* [Work instruction]: Return the lines below that contain the word "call".

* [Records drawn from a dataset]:
- - -

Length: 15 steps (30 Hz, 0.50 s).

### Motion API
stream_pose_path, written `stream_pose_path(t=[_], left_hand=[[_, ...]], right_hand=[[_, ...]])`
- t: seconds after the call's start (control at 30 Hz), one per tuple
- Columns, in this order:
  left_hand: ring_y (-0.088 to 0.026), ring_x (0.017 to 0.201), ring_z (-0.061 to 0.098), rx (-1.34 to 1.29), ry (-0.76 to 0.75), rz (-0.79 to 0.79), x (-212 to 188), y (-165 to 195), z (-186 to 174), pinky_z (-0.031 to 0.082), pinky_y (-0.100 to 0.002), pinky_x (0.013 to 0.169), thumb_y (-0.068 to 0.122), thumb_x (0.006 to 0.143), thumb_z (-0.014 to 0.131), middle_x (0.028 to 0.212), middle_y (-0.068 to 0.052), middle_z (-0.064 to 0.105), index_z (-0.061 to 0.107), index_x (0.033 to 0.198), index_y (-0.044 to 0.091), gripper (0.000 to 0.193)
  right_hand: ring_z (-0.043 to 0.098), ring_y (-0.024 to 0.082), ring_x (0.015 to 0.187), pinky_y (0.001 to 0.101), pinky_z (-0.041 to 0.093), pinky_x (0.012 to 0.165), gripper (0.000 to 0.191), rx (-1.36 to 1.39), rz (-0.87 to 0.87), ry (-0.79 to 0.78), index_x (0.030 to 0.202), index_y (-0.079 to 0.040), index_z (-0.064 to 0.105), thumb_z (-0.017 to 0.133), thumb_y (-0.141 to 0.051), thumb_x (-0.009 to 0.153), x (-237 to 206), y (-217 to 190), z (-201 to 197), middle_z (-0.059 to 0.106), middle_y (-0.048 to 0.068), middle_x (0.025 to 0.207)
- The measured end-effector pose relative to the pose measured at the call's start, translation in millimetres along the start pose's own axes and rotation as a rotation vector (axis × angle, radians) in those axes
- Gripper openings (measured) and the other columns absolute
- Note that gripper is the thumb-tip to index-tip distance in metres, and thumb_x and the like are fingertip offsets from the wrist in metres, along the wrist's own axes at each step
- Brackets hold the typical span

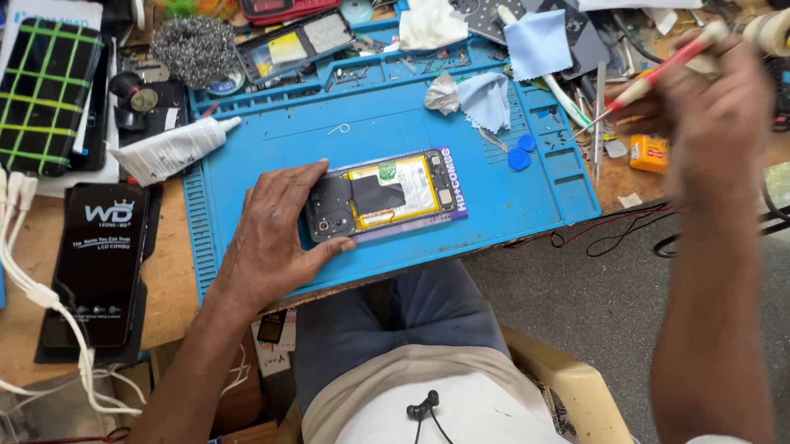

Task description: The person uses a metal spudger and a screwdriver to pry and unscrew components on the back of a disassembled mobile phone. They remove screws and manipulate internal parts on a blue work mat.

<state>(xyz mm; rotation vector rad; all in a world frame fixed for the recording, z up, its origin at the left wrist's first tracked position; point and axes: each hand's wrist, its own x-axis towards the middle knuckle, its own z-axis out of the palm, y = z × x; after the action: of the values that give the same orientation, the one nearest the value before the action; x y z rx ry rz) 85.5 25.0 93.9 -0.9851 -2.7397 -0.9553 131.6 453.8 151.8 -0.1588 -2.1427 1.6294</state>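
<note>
— How do the hands sit?

— The left hand (272, 234) lies flat, fingers spread a little, pressing on the left end of the opened phone (382, 195), which rests in the middle of the blue work mat (389, 126). The right hand (713, 116) is raised off to the right, over the bench edge, fingers pinched around a red-handled screwdriver (664, 66).

— And the packaging?

— A long black box (96, 263) with white lettering lies left of the mat. A white tube (171, 149) lies at the mat's upper left corner. A small orange box (649, 152) sits right of the mat.
</note>
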Motion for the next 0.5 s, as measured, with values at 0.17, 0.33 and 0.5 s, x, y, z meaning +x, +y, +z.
stream_pose_path(t=[0.17,0.33,0.5], left_hand=[[-0.035,0.139,0.045,0.012,-0.002,0.008,2,2,2,0.037,-0.052,0.113,0.046,0.071,0.089,0.147,-0.018,0.053,0.049,0.149,0.004,0.097],[-0.032,0.149,0.035,0.194,-0.021,0.203,-4,23,12,0.024,-0.052,0.122,0.045,0.079,0.082,0.155,-0.012,0.048,0.05,0.148,0.013,0.083],[-0.026,0.152,0.029,0.279,-0.096,0.233,-11,35,34,0.016,-0.052,0.125,0.055,0.092,0.059,0.16,-0.005,0.042,0.047,0.153,0.016,0.073]], right_hand=[[0.076,0.022,0.095,0.031,0.063,0.079,0.065,0.177,0.004,-0.097,0.161,-0.007,0.023,0.064,-0.006,0.111,-57,29,71,0.074,0.015,0.104],[0.076,0.024,0.097,0.0331,0.066,0.086,0.061,0.111,-0.292,-0.138,0.157,-0.014,0.021,0.063,0.0,0.115,-90,52,110,0.071,0.018,0.108],[0.076,0.024,0.101,0.0348,0.066,0.088,0.068,0.074,-0.458,-0.178,0.162,-0.021,0.021,0.062,0.0,0.112,-95,71,120,0.071,0.017,0.111]])
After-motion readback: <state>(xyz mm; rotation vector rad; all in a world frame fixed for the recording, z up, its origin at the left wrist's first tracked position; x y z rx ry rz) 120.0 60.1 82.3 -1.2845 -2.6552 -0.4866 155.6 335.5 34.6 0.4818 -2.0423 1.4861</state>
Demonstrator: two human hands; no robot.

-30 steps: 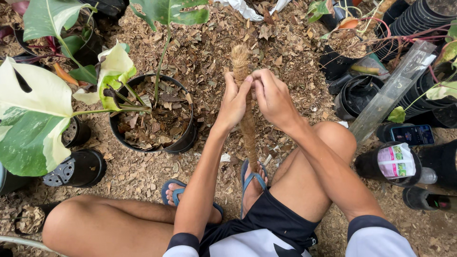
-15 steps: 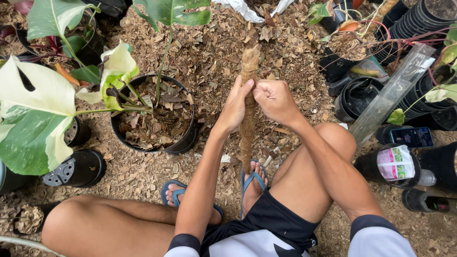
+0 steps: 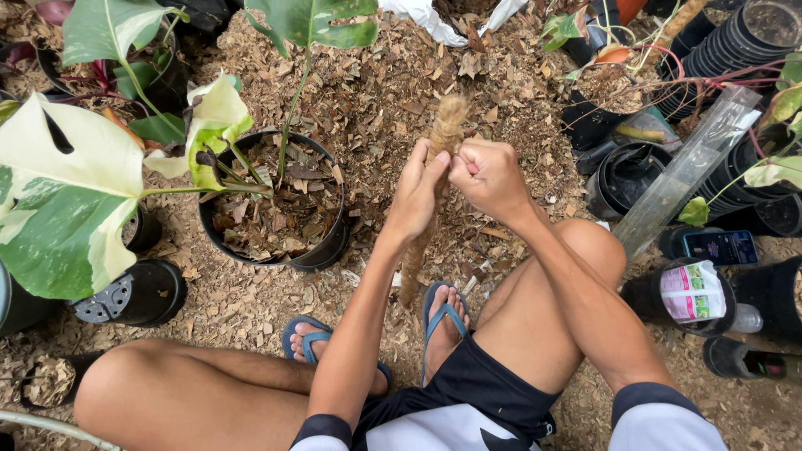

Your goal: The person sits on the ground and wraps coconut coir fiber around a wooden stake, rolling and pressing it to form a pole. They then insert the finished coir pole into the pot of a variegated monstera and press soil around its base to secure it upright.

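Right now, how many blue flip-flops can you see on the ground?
2: one flip-flop beside the left forearm, half hidden by it; the other flip-flop near the base of the fibre pole. No others show.

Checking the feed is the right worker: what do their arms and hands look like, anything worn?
Both the left hand and right hand are bare: no gloves, rings or watch visible. Arms are bare up to short sleeves, white with a dark band at the hem.
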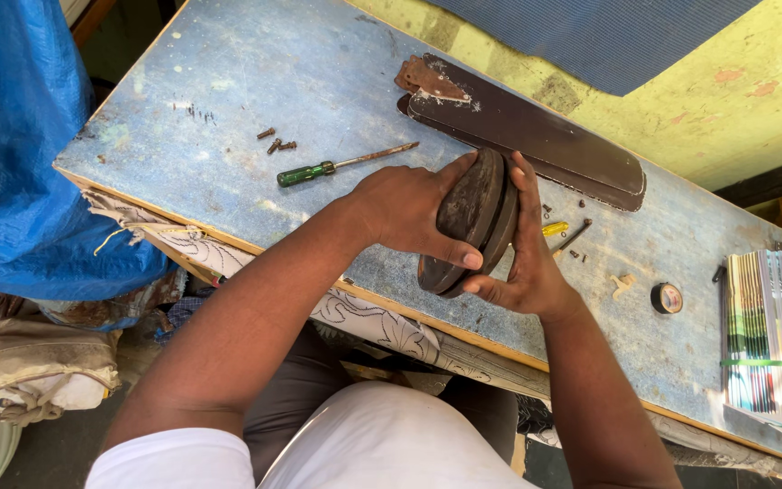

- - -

* [Answer for this exercise]:
- t: seconds after the call's start (control at 30 Hz), one per tuple
- The measured end-effector pose relative to the pose measured at the call's start, translation in millimetres along the start pose's own axes and rotation as a rotation vector (axis × angle, radians) in those axes

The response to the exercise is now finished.